Hayvanatların çılgın balıkları olarak Goldi ve ben fala bek bi düşkünüzdür SB. Her türlü fala bakmaya çalışır, kendimizi bilmezcesine yaptığımız yorumlara dahi inanırız. Benim ebedi uykuda olan üçüncü gözüm Goldi'de böyle hafif çapaklı bi şekilde bazı zamanlar açılır ve öyle yorumlar döktürür ki ağzınız açık kalır. Fakat (goldiden bahsederken 'fakatlamamak' ne mümkün) her zaman karamsar ve kötü yorumlar yapar kendisi. halbuki facebook falları öyle mi! Bak bakalım sihirli küreye, sor bakıyım falcı teyzeye. Ha bide 'tabi ki falcı abla' vardı. Onu zaten bi türlü çözemedim. Tabi ki derken? Neyse zaten karşımızda bi sorun yaşadığında 'Hak aksi' şeklinde rapor veren bi site var. Hesabım olmamasına rağmen bu kadar çok şey bilmem de ne kadar ironik. Şimdi gördüm de Falcı Teyze kızın birine 'Yakında hamile kalıcaksın' demiş. Bu programın vereceği yanıtları ben ve goldi gibi 'dalgalak*' (dikkatinizi çekerim 'N' değil 'L') yazıyor anlıyamadım. Sonuçta fal bir umut kapısıdır. Yapmayın etmeyin. ''Fala giden fallanır.**'' dedirtmeyin.
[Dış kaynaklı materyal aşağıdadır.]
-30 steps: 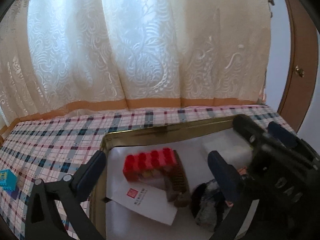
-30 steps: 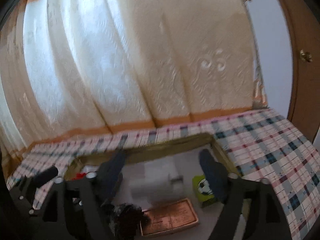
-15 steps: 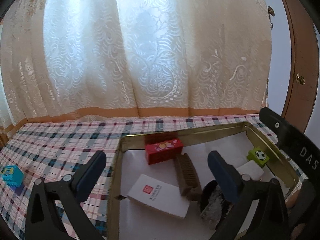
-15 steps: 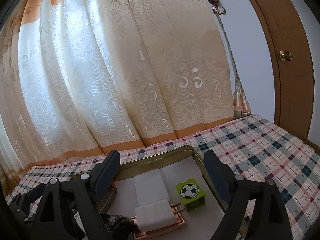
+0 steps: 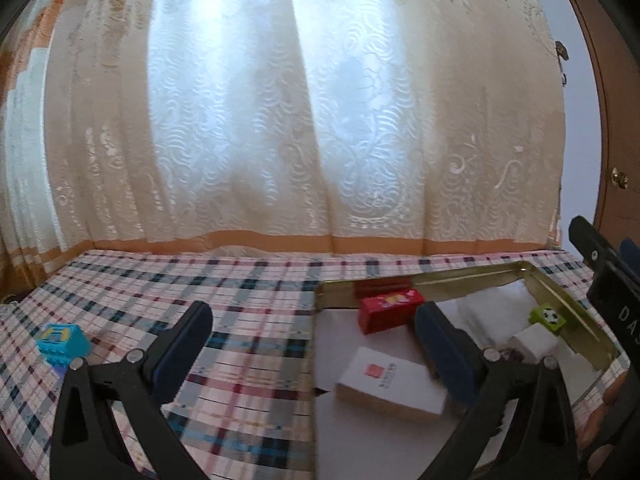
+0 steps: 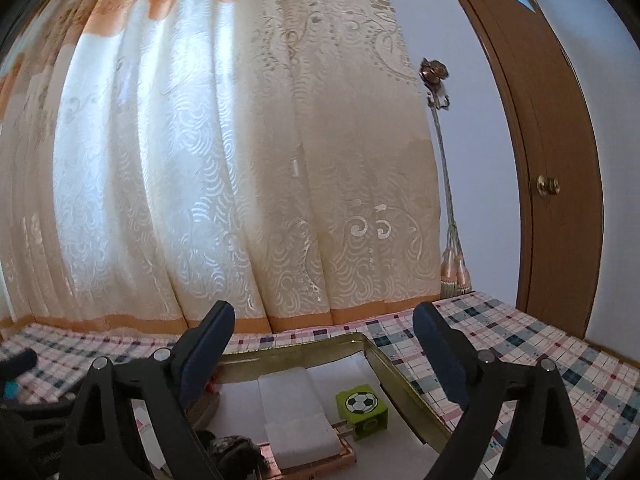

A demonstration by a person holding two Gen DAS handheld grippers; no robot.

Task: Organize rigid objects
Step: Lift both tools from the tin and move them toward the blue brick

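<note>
Gold tray [image 5: 560, 286] sits on the checked cloth [image 5: 248, 320], and everything here is told from it. Its long side runs along the curtain [image 5: 320, 120].

Inside the tray, a red box [image 5: 390, 309] lies near the back wall, long side along that wall. In front of it a white box [image 5: 390, 378] lies flat, turned a bit slantwise. A green block with a football [image 6: 362, 408] sits close to the tray's right wall. Beside it lie white foam pieces [image 6: 294, 412], one on a copper-coloured plate [image 6: 308, 466]. A brown brush [image 6: 206, 404] and a dark fuzzy thing [image 6: 236, 456] are partly hidden.

Well outside the tray's left wall, a blue cube [image 5: 62, 342] sits alone on the cloth. Lots of bare cloth lies between the two.

The left gripper [image 5: 312, 340] has wide jaws with nothing in them, over the tray's left edge. The right gripper [image 6: 324, 340] has just been opening its jaws; they are wide and empty, above the tray's back right corner.
</note>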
En iyisi şöyle 'Mutlu olucaksın', 'Her şey möhemmel olucak.', 'mutluluktan (ya da poponda çıkan çıbandan) yerinde oturamıycaksın' filan diyin de size tıklayıp güzel şeyler duymak isteyecek kadar müşkül durumdaki gençleri elleri boş döndürmeyin. Hassasım. Bu benim için toplumsal bi mesele. Ey türk gençliği! Olmadı gelin ben fal bakıyım size. Şöyle anlatım bozukluğunu tavan yaptıraraktan bi tabela hazırlatır kapıma asarım da. ''Üzüntüsüz fal bakılır.''

*dalgalak: dalga geçmeyi seven. hayatı 'aman yea' kıvamında yaşayan.
**fala giden fallanır: (çevirmenin notu) yazar okuyucunun yorum gücüne bırakmıştır.
Hayatım öyle rutin(!) öyle rutin ki bi hareketlilik gelsin diye okuldan eve döndüğümde uyuduğum 1 saatlik 'okula lanet' uykusunu gidip taaa Oran'da oturan teyzemlerde uyudum. Ha bide yemek yedim. Sonra döndüm geldim.

19 Mart 2010 Cuma

Kan Sıçramasın

Ben bunu kişisel Tumbolare'me koyardım ama kıyamadım.

18 Mart 2010 Perşembe

Bir Garip Aile

Eskişehir'de yaşamakta olan dayımlarla Es-Es izlerken geçen bir muhabbeti anlatmak istiyorum sizlere.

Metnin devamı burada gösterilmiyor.